WHAT IS REQUIRED>
The copy should hold exactly the lines below from the one that contains "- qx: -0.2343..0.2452" through the one that contains "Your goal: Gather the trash" and nothing else, so no pictures.

DATA PROVIDED>
Segment Open

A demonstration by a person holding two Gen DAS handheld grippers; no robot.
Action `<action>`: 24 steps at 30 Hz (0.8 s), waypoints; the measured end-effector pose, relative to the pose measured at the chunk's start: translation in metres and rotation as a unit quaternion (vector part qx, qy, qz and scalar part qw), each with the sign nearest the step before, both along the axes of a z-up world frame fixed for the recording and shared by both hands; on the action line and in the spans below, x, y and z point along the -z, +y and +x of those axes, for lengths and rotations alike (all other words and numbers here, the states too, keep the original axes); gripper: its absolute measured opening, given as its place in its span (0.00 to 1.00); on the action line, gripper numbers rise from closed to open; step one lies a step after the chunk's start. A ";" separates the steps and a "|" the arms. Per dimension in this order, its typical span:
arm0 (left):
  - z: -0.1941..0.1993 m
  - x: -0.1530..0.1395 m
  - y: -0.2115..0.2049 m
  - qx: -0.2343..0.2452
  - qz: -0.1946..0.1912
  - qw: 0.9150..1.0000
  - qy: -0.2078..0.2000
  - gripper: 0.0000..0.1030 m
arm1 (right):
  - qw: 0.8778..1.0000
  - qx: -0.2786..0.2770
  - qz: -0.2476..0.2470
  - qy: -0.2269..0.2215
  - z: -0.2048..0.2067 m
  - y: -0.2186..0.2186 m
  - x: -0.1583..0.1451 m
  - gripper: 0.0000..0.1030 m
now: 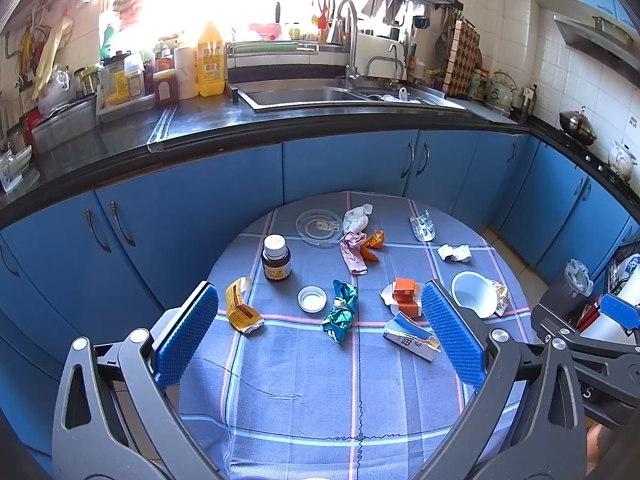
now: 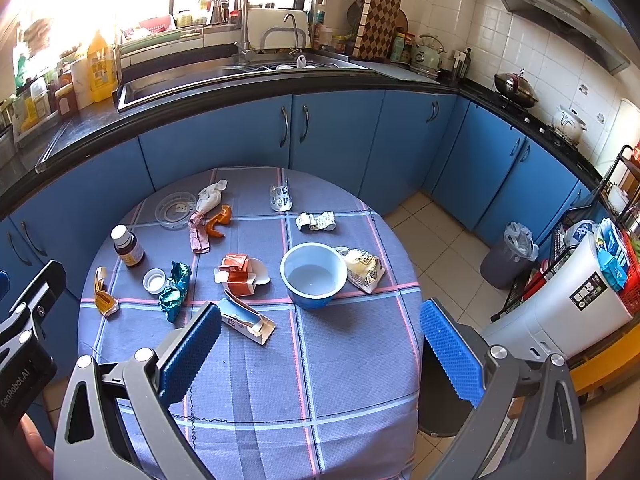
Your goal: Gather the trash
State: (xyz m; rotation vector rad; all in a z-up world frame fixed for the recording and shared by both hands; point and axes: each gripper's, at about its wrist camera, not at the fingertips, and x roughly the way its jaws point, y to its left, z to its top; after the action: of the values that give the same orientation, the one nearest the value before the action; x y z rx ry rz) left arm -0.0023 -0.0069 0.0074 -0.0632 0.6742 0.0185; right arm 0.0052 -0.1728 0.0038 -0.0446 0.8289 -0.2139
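Left gripper point(image 1: 320, 332): right up at the lens, blue pads spread wide, nothing between them, hanging over the near half of the table.
Right gripper point(image 2: 320, 344): same story, fingers wide apart and empty, poised over the table's right-hand edge.
Table point(image 1: 304, 392): round, under a blue checked cloth, litter scattered across the far half.
Torn carton point(image 1: 412, 334): nearest piece, white and blue, lying just ahead of the left gripper's right pad.
Teal foil wrapper point(image 1: 340, 312): crumpled, middle of the table, beside a small white cap point(image 1: 312, 299).
Yellow wrapper point(image 1: 241, 307): crushed, at the left edge.
Orange box point(image 1: 405, 294): squashed, resting on a white scrap, left of the blue bowl point(image 2: 314, 274).
Snack bag point(image 2: 362, 266): touching the bowl's right side.
Brown bottle point(image 1: 276, 259): upright, white cap on.
Far side: clear lid point(image 1: 319, 226), white tissue wad point(image 1: 357, 218), pink wrapper point(image 1: 353, 253), orange peel point(image 1: 372, 245), blister pack point(image 1: 423, 227), crumpled receipt point(image 1: 453, 252).
Bin point(image 2: 510, 254): lined, on the floor by the blue cabinets, well apart from the table.
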 end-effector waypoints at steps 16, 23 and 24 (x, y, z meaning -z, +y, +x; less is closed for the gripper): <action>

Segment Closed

ANSWER>
  - qx: -0.2343..0.2452
  - qz: -0.1946..0.1912
  - qw: 0.9150..1.0000
  - qy: -0.2078..0.2000
  - gripper: 0.0000..0.1030 m
arm1 (right):
  - qw: 0.8778..1.0000
  - qx: -0.2786..0.2770
  - qz: -0.2476..0.2470
  - qy: -0.2269..0.2215
  - z: -0.2048..0.2067 m
  - y: -0.2186..0.2186 m
  - x: -0.1583..0.1451 m
  - gripper: 0.0000..0.1030 m
now: 
now: 
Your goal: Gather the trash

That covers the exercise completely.